In this species, the male transports tadpoles adhering on its back.
Endangered (IUCN 3.1)
(Duméril and Bibron, 1841)
Phyllobates bicolor is one of the largest poison dart frogs. Males can reach a length of 45–50 mm from snout to vent, while the slightly larger females reach 50–55 mm in length from snout to vent. P bicolor ranges in color from earthy orange to pure yellow in coloration, often with a blue or black tinge on their legs, hence their name. They are smaller and more slender than their close relative, Phyllobates terribilis, and can resemble juvenile or subadult P. terribilis frogs. They also bear a resemblance to D. leucomelas, particularly the "netted" color morph of D. leucomelas.
While its toxicity is weaker than P. terribilis, P. bicolor is still a highly toxic animal, one of the few frogs confirmed to have caused human fatalities. Just 150 micrograms of its poison is enough to kill an adult human. This frog is often heated over a flame to make it "sweat" the liquid poison for hunting darts. The poison causes death by respiratory and muscular paralysis. Research is being conducted to determine medicinal uses for this batrachotoxin. As with all dart frogs, captive-raised individuals are not toxic; the animals require chemicals found only in their wild food sources, mainly insects. In captivity, these chemicals are not available to them from their food sources.

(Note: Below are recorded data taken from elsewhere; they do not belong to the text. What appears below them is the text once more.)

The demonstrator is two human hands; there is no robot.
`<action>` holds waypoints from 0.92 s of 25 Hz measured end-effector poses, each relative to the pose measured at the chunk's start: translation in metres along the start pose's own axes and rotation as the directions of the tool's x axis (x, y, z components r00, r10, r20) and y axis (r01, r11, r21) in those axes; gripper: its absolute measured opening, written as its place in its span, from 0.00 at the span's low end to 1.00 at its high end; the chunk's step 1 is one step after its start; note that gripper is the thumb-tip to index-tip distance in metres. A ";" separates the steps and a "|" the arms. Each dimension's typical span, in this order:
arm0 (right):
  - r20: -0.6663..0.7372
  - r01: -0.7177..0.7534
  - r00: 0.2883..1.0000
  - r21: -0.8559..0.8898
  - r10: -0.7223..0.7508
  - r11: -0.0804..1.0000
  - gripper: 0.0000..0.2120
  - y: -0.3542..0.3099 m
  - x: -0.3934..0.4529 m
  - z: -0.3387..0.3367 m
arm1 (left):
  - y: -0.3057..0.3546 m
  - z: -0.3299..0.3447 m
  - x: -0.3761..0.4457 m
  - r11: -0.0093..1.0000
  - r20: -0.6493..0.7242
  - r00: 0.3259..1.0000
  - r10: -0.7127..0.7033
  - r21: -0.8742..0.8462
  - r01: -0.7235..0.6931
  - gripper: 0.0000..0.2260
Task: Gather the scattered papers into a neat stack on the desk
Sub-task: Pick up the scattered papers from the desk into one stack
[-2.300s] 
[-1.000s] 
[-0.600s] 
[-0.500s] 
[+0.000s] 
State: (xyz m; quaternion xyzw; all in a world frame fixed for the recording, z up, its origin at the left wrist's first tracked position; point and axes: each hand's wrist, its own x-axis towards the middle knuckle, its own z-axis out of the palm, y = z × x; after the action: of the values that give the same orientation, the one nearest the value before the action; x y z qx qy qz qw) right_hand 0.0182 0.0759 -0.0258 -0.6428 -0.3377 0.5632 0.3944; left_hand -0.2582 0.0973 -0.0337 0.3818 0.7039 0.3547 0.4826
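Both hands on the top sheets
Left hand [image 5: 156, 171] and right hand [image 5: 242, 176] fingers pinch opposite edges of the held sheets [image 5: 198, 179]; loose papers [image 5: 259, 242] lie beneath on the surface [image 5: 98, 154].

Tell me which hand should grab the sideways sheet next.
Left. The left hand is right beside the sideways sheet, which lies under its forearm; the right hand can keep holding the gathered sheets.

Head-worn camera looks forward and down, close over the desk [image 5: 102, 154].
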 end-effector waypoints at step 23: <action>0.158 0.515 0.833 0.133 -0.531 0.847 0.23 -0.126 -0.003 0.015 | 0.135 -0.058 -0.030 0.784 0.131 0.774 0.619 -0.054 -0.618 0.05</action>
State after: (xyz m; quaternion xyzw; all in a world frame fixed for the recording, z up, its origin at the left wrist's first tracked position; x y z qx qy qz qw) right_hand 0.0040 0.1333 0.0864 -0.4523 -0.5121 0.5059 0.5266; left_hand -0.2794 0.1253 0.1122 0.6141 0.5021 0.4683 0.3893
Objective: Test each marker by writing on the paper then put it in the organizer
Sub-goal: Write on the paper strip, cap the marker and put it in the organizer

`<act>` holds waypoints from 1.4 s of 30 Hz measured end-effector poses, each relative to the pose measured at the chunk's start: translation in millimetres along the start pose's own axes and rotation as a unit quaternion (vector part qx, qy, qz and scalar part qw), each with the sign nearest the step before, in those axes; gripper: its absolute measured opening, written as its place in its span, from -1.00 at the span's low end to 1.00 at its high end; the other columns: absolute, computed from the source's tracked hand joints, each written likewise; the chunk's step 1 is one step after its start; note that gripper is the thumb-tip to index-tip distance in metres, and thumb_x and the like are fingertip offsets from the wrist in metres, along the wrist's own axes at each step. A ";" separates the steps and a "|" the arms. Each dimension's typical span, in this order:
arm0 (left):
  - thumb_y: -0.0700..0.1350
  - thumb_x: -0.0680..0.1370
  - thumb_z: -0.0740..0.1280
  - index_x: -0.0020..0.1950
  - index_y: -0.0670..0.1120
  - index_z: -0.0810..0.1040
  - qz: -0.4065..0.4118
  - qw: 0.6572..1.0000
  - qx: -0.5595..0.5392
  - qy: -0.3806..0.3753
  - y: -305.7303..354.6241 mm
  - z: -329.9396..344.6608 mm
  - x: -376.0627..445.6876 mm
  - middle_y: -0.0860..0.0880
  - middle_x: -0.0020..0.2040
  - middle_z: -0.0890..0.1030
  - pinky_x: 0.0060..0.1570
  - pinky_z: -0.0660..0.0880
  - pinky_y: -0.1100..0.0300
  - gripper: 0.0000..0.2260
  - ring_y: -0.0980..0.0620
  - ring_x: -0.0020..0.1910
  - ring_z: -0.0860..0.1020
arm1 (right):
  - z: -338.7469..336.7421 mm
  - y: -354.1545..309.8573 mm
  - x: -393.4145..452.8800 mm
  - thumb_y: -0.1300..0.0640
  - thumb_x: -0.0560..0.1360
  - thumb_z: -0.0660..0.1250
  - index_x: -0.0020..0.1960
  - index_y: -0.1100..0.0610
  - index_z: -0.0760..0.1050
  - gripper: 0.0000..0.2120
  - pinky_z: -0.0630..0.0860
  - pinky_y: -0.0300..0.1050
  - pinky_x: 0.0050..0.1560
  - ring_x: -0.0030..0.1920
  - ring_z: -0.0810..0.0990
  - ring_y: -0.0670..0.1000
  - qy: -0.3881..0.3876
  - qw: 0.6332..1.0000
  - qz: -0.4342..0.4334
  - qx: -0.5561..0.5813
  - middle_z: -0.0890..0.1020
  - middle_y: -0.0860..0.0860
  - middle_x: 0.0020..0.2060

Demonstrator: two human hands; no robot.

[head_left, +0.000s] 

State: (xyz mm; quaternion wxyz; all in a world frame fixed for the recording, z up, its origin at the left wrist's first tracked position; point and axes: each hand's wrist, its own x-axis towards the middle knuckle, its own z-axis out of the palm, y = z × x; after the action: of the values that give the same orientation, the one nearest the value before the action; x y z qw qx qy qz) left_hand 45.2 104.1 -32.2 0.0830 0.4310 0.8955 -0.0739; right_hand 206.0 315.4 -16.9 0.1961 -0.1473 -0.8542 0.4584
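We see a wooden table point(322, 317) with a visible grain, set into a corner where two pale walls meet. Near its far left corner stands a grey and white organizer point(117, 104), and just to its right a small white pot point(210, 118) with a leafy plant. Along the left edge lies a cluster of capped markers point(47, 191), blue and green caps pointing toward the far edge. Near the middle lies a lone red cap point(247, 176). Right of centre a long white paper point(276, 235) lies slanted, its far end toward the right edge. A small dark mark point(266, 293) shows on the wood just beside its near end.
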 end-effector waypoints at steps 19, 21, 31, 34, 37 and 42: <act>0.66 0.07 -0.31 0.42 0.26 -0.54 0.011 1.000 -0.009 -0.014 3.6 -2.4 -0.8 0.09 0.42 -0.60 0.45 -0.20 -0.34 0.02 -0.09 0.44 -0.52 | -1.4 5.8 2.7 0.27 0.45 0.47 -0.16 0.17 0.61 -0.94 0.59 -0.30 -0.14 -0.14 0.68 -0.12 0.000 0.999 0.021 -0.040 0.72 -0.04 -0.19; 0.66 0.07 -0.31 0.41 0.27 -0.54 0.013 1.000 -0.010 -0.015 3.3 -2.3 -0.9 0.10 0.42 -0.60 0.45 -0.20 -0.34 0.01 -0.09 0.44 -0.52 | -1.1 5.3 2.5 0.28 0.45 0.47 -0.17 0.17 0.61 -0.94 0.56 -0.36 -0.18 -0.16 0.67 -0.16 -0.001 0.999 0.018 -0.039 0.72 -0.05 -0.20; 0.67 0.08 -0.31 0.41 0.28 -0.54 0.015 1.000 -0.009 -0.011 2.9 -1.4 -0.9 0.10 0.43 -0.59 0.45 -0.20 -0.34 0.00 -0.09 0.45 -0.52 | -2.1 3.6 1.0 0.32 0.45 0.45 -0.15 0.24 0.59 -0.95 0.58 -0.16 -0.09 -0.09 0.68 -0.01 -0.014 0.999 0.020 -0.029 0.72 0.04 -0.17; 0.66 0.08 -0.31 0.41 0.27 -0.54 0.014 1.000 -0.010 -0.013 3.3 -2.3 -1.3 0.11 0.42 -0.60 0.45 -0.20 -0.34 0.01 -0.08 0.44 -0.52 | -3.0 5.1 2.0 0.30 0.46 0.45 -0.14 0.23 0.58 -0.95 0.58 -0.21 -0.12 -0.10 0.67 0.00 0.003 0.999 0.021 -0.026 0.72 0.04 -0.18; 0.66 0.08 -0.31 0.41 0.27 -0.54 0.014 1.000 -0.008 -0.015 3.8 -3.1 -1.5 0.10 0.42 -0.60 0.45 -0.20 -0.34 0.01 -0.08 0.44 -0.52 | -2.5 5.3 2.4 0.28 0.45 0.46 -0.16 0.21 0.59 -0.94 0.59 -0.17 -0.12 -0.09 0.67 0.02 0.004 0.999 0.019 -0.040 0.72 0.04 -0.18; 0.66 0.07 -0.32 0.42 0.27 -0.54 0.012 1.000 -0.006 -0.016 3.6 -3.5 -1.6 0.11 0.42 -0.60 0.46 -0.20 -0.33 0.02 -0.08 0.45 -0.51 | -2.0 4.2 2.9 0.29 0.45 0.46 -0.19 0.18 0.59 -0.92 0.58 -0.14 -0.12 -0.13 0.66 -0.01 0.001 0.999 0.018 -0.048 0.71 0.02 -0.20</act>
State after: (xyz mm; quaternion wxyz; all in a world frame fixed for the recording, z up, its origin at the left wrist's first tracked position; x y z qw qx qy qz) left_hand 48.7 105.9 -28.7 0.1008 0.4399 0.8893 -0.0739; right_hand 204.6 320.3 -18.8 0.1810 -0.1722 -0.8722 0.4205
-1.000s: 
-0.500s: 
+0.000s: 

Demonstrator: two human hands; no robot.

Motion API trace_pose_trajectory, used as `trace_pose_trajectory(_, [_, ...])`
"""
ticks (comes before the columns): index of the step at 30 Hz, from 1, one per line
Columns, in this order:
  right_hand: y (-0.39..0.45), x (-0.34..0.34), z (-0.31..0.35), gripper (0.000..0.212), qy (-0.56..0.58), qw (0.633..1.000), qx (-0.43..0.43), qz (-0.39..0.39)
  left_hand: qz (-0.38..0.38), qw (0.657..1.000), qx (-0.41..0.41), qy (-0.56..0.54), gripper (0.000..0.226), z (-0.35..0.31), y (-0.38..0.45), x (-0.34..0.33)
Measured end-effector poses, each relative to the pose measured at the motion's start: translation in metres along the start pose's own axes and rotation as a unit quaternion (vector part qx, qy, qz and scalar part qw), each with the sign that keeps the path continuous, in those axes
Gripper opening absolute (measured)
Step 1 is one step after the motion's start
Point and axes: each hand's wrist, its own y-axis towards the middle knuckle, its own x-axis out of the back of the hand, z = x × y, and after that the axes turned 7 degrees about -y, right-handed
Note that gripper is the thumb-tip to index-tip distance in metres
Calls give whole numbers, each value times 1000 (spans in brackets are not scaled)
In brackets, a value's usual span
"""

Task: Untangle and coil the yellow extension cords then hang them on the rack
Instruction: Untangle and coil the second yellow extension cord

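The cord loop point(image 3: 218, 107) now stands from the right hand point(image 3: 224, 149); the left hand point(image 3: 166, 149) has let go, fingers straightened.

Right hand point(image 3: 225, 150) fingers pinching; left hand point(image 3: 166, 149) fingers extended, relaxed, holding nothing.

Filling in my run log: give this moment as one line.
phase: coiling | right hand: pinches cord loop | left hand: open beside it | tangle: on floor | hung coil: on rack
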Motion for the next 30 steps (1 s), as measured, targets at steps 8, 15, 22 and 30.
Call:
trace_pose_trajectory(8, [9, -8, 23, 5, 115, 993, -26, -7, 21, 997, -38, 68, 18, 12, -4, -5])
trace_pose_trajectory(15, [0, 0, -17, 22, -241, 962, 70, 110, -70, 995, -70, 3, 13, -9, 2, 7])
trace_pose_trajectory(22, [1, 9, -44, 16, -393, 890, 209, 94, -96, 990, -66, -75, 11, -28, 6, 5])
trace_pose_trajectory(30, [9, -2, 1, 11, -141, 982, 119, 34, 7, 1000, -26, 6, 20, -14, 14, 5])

Like many of the Phyllobates genus, P. bicolor is mostly terrestrial, only taking to the trees when rearing young. Most are solitary animals, however wild groups can be found occasionally. Unlike many frog species, both males and females can be vocal, producing high-pitched, bird-like calls. The black-legged poison dart frog is mostly diurnal, retreating into the cover of the leaf litter at night. While most individuals are solitary, during the wet season, P. bicolor frogs, like all dendrobatids, gather in large breeding groups. One of the more dedicated of parents among anurans, P. bicolor males carry their tadpoles on their backs. The tadpoles stick to the mucus on the backs of their fathers, and are transported to puddles. There they are fed and protected until they become froglets, at which point they are completely independent, and leave to begin their adult lives.
Captive care :
Care for P. bicolor is similar to P. terribilis, except P. bicolor can be kept in a slightly smaller enclosure.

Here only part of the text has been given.